From: Silver Screen
REVIEW: ‘Halloween Kills’ provides some thrills and a lot of empty kills
The boogeyman is back, again: More kills, bloodier thrills and more misplaced humor.
“Halloween Kills” is the 2021 sequel to “Halloween (2018),” which takes over from its predecessor, “Halloween (1978),” and is the second film in director David Gordan Green’s new “Halloween” trilogy. The final movie in the trilogy, “Halloween Ends,” is set to release in late 2022.
“Halloween Kills” picks up almost immediately after the previous movie ended. Laurie Strode (Jamie Lee Curtis), her daughter Karen (Judy Greer) and her granddaughter Allyson (Andi Matichak), are leaving Laurie's home where they had just trapped the killer Michael Myers in the basement and lit the house on fire. Michael has, however, been able to survive getting shot multiple times at point blank range: is a fire really going to stop him? As it turns out, Michael escapes in a bloody fashion. In one of the movie's best shot sequences, which was unfortunately spoiled by the trailer, Michael makes quick work of some firemen who were dispatched to deal with the fire.
Once word that Michael is again out and about in Haddonfield, the townspeople, led by Tommy Doyle (Anthony Michael Hall) and Lonnie Elam (Robert Longstreet), quickly band together to try and hunt down the killer once and for all. Meanwhile, Karen and Allyson wait in the hospital with Laurie as she recovers.
You may be thinking: with a whole host of characters, how could they possibly all work well together in one movie? The short answer – they don’t. “Halloween Kills” throws a lot of characters at you in pretty quick succession. The movie wants you to care about Laurie, her daughter, her granddaughter, her granddaughter’s boyfriend, the boyfriend’s dad (Lonnie) and Tommy. In a runtime of a tight one-hour and 45-minutes, there is simply not enough time to make the audience care about all these characters.
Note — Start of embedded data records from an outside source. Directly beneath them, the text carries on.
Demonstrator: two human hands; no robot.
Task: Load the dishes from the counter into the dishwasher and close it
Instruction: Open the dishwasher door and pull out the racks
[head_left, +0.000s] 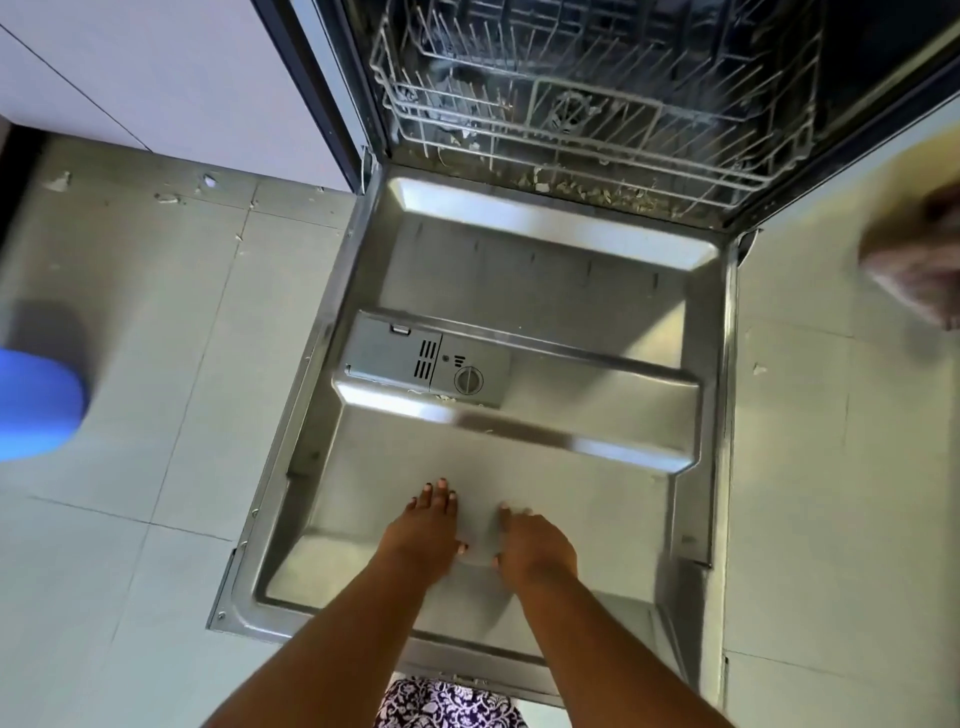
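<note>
Dishwasher (545, 156): open, occupying the centre and the 12 o'clock sector of the view.

Dishwasher door (519, 322): stainless inner face up, folded down flat; long axis runs from its hinge at 12 o'clock to its free edge at 6 o'clock, skewed slightly toward 5 o'clock.

Detergent dispenser (423, 361): grey, set in the door's raised cross-band, left of centre; round cap at its right end.

Lower rack (597, 104): white wire, inside the tub at 12 o'clock; no dishes visible in it. Debris lies along the tub sill beneath its front edge.

Left hand (423, 535): palm down, fingers spread and extended, flat on the door panel near its free edge, holding nothing.

Right hand (535, 545): just beside the left, palm down on the same panel, fingers curled under; holding nothing that shows.

Floor tiles (156, 415): pale, on both sides of the door; small scraps at 10 o'clock.

Blue object (36, 405): 9 o'clock, blurred, unidentifiable.

Brownish blurred object (919, 260): 3 o'clock, frame edge, unidentifiable.

Patterned fabric (447, 704): 6 o'clock, below the door's edge.
</note>
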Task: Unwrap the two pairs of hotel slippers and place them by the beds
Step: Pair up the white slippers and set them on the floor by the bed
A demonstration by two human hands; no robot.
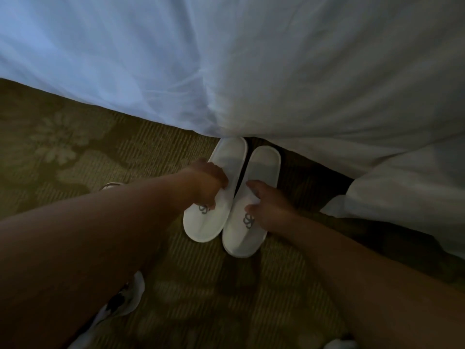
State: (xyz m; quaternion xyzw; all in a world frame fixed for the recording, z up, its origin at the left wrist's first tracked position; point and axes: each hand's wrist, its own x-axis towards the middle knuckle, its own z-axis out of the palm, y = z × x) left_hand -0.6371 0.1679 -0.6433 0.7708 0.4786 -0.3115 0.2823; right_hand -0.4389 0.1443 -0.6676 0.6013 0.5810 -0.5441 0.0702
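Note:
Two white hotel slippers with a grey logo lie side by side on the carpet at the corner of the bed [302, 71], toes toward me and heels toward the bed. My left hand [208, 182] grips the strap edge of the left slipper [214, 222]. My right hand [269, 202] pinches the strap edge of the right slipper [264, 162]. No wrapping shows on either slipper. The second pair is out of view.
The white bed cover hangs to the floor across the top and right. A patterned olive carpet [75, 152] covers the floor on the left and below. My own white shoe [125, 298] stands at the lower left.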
The movie tries its best to make some of the franchise's new characters seem important by retconning them into the film’s history. These attempts to make us think these characters are significant by placing them in the original movie without actually developing them as characters, are a cheap nostalgia grab at best. This movie might have benefited from a longer runtime to flesh out its characters, or, no pun intended, should have cut some of them out. We aren’t exactly expected to care about everyone Michael violently murders, but it would’ve added a lot more tension if we at least cared about the main characters of the movie.
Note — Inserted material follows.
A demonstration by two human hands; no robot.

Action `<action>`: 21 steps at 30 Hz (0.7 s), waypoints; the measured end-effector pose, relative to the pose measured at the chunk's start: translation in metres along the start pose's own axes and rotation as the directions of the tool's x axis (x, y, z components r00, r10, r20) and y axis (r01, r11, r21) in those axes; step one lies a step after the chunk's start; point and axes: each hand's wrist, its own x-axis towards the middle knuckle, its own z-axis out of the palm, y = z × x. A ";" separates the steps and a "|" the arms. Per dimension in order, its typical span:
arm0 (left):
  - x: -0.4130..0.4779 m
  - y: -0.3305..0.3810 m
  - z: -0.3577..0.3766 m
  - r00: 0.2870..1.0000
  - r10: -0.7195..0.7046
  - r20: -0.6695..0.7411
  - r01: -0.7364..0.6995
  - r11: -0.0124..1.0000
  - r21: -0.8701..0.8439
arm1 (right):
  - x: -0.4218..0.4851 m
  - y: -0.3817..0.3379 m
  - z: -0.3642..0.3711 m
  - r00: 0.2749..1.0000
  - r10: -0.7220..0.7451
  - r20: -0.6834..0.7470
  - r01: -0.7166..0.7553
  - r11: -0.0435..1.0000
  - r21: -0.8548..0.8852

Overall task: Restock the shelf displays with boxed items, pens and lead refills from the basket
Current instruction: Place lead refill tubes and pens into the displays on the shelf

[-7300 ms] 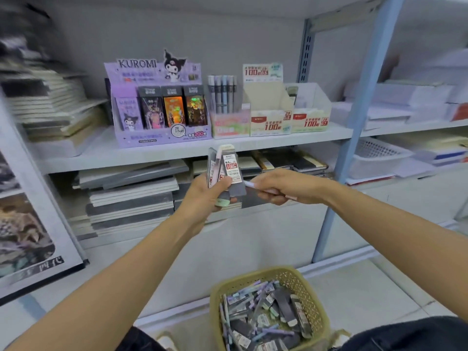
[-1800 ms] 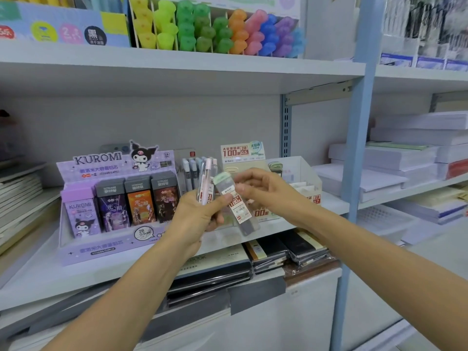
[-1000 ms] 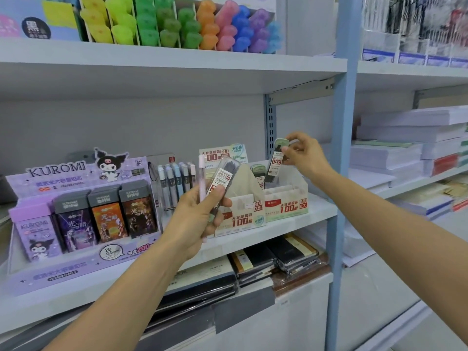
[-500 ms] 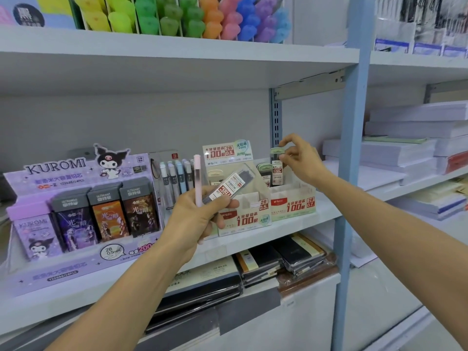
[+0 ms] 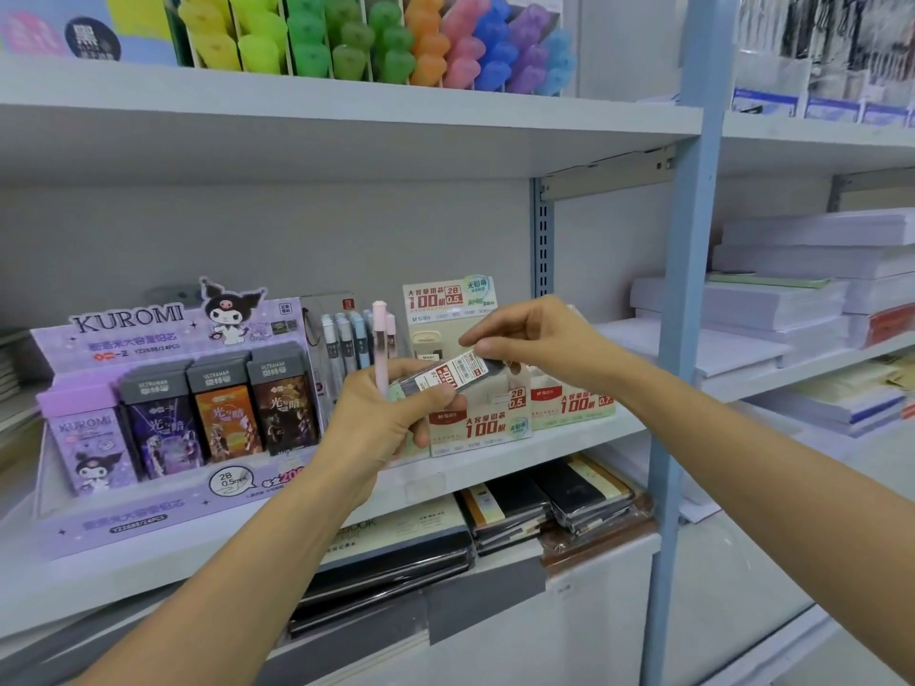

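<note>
left hand holds pink pen, lead case — right hand pinches case

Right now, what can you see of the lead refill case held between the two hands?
The lead refill case is slim, dark and plastic-looking, with a white-and-red barcoded label. It lies tilted, right end higher, in front of a cream display box. The left hand grips its lower end along with a pink pen; the right hand pinches its upper end.
</note>
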 end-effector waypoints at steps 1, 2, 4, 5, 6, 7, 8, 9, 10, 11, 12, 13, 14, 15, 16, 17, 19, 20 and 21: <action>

An issue that plagues this movie, which was also notable in “Halloween (2018),” is Green’s insertion of misplaced humor. While not as egregious as the first film in the trilogy, “Halloween Kills” is filled with way too many poorly timed jokes. Despite Green’s background in comedies like “Pineapple Express” or “The Sitter,” the jokes didn’t land. The tone of the movie switches so rapidly from what could be a straight comedy to a bloody slasher film. There are multiple times throughout the movie where Green will cut immediately from an extremely bloody death to a comedic scene. This could be done to relieve audience tension, but this constant switching of tone kills any suspense the movie was building up.
There were still a lot of good things about “Halloween Kills” – elements that Green can build on for the finale of the trilogy. The exploration of what drives Michael Myers to kill, like a possible vendetta against Laurie is an interesting premise. In the movie, Laurie holds the idea that Michael is specifically after her, stalking and hunting her; however, that may not be the case. Hopefully this idea can be explored further in the final movie.
Additionally, the idea of “who is the real monster,” while a little cliche, is explored in the film. When the whole town is trying to hunt down one man, mob mentality begins to take over and you begin to question if what the citizens of Haddonfield are doing is right. However, the film barely scratches the surface of these ideas, leaving this concept underdeveloped.
Per usual, Curtis is great in the role of Laurie, even in the limited screen time she has, relegated to a hospital bed for most of the movie. The rest of the cast throws in good performances as well, the only exceptions being some very minor characters. John Carpenter's original “Halloween” theme also shines throughout the film, as well as the new theme that he composed for this movie.
Overall, much like its predecessor “Halloween (2018),” “Halloween Kills” is a mixed bag. It has some interesting ideas, nice shots and a couple cool — albeit pretty gratuitous — kills. But its lack of character development, misuse of humor, constant switching of tone and underdeveloped ideas keep the movie from being a solid sequel. If you are a horror or “Halloween” fan, this is worth the watch, but don’t expect anything really new or interesting from the franchise.
“Halloween Kills” was released in theaters and on Peacock on Oct. 15.